Without embellishments, she reports about the privileged merchants who, without access to university lectures and cultural stimulation, formed societies such as the Quaker Fragment Society, temperance societies, debating societies, the Nantucket Philosophical Institute, and the Atheneum Library.

It is a fascinating history. In 1772, when Prince Boston, a slave belonging to William Swain, was denied his payment for a share of his ship's profits, a lawsuit was initiated that wound up being supported by the island's influential newspaper, The Inquirer, and argued at the Supreme Court in Boston by John Adams.

The African Meeting House was established as Nantucket's black community had its own stores, churches, reform societies, and school - an island within an island. One result of the struggle to integrate the island's schools was the passage of the country's first law guaranteeing equal education regardless of race.

Incidents of bigotry and violence are included, along with stories of individuals such as Eunice F. Ross, a qualified black student who, in 1839, qualified but was then denied admission to the island's high school.

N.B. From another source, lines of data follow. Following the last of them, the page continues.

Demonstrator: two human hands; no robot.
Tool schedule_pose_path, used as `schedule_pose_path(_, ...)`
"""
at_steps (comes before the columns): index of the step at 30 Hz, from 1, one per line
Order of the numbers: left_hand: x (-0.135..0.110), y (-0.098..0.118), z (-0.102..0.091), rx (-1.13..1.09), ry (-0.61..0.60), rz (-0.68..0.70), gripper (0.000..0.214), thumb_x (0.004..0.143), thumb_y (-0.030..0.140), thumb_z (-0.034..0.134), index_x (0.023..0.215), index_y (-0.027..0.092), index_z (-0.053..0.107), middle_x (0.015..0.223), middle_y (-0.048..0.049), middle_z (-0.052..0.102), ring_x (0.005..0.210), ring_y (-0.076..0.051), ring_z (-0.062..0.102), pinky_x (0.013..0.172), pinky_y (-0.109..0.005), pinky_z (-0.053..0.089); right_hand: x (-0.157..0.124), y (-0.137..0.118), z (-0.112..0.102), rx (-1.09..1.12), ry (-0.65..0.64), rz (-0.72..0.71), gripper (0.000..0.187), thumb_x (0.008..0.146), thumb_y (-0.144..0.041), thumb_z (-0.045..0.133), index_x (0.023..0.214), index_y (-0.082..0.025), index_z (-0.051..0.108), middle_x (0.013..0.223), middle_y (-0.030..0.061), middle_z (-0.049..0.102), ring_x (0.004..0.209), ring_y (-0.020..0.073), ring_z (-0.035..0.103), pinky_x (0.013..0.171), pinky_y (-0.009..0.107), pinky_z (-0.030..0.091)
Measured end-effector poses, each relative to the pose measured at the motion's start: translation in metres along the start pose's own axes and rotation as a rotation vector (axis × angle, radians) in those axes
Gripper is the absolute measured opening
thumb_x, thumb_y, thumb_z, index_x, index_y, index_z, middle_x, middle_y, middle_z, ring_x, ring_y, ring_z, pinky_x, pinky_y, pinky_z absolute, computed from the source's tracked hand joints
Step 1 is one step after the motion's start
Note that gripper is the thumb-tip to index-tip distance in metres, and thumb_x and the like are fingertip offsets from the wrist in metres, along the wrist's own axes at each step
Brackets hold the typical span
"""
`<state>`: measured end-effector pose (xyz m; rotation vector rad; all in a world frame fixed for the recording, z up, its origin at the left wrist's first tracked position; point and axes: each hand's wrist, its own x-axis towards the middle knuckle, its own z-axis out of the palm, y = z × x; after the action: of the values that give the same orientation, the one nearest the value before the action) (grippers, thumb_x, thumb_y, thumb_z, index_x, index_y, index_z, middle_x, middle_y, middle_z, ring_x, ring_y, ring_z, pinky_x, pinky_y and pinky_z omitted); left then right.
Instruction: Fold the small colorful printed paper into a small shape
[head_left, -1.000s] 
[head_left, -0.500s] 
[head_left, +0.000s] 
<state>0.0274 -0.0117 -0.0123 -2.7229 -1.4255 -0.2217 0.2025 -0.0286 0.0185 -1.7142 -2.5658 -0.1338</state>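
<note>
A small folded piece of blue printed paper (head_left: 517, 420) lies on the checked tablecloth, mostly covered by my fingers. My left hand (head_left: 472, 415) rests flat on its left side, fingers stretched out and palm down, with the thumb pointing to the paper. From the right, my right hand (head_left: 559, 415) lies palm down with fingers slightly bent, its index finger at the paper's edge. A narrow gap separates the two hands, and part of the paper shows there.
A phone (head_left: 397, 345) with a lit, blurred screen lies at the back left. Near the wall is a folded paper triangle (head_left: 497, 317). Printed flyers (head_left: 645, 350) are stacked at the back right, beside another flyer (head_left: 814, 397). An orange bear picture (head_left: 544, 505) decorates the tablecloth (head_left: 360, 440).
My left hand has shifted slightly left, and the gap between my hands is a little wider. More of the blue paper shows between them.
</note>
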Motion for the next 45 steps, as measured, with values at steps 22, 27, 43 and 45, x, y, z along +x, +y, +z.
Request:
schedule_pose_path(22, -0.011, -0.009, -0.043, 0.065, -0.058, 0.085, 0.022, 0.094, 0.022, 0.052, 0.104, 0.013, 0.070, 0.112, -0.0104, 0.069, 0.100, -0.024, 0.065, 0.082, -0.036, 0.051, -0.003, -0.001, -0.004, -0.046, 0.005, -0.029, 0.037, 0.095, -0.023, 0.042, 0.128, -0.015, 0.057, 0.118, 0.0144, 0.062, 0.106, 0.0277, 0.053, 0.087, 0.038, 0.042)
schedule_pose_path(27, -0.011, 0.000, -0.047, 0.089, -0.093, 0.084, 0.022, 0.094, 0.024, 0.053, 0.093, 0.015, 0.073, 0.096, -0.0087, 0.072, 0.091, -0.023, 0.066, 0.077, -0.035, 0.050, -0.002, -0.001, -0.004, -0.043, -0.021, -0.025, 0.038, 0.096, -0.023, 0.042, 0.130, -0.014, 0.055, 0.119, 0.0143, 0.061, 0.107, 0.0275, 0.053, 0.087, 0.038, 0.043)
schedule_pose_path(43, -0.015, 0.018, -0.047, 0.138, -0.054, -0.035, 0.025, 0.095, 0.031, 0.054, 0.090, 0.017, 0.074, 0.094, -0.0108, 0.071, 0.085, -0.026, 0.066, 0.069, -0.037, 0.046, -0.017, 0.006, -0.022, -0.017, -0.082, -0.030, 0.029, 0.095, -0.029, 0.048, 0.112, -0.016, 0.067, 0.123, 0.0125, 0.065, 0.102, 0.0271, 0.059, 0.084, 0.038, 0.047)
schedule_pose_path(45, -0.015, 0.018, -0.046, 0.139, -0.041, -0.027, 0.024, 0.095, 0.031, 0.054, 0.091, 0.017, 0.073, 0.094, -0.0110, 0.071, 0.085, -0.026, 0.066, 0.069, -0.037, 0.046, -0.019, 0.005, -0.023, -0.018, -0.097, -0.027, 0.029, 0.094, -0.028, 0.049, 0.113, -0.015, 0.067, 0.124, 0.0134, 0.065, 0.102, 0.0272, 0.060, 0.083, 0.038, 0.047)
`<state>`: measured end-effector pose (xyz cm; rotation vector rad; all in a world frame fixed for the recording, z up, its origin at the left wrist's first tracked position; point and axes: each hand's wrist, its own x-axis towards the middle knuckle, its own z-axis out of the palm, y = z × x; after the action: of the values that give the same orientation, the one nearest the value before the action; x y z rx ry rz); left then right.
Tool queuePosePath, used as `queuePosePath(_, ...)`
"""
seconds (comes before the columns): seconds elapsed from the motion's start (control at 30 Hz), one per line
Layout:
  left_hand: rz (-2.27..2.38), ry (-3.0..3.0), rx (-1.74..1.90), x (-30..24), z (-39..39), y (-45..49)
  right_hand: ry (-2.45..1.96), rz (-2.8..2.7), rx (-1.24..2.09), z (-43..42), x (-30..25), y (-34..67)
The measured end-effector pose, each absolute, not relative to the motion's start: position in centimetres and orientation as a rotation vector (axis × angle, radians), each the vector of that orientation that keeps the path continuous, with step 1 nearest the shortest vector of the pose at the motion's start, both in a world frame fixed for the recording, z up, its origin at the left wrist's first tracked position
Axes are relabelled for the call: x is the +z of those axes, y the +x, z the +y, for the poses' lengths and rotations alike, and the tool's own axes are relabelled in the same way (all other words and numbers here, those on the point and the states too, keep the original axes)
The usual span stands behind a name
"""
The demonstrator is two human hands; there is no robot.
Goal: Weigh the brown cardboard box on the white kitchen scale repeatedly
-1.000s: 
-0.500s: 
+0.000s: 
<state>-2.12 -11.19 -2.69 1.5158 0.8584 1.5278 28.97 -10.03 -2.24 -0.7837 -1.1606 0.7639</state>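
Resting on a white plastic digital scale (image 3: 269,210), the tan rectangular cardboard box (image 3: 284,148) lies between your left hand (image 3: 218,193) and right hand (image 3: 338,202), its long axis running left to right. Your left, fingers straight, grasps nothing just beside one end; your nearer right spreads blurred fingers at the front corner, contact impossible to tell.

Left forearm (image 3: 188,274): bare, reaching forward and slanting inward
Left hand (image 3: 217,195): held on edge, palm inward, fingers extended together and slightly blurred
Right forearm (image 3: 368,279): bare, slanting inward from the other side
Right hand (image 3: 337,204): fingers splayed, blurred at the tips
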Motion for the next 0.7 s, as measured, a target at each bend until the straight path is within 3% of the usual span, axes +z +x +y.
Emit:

There are also episodes in which the white community rallied in support of persecuted blacks. In response to a bigoted letter to the newspaper by an islander known only as "Fair Play," Nathaniel Barney wrote: "Why was Eunice F. Ross refused her place in the High School? Did she enjoy an equal privilege with the 17 who were admitted when she was examined, none of whom was so well qualified as herself? Did she enjoy the benefit of our school law? But some will say a substitute is equivalent to the right which is denied? Certainly not those who are interested to proffer it. I reiterate it, because it is true, that they are entitled by law to equal, not equivalent privileges."

And as noted by Ms. White, "Fair Play," then penned the following rebuttal: "Whenever a class of persons from any circumstances whether conventional, or founded in nature, is so very obnoxious to the vast majority of our citizens as to threaten the destruction of our schools, the community has the right to obviate the difficulty by providing for such a class separately, but they must open up to the obnoxious class, and to all others, the full advantage secured by law."

"Fair Play" concluded: "The grand truth in this matter stands so boldly - it is this. Blacks and whites must forever be distinct races. The truth is felt, and acted upon almost universally. The exception is incipient abolitionists who atone for a deficiency of knowledge by a surcharge of zeal."

"Line in the Sand" is as readable as it is informative - a slim offering animated with historical truths, close to home. It seems a perfect project for Spinner Publications, Inc. a community-based, non-profit New Bedford publishing house founded 28 years ago, whose mission is described as a record of the history and culture of towns and individuals of southeastern New England.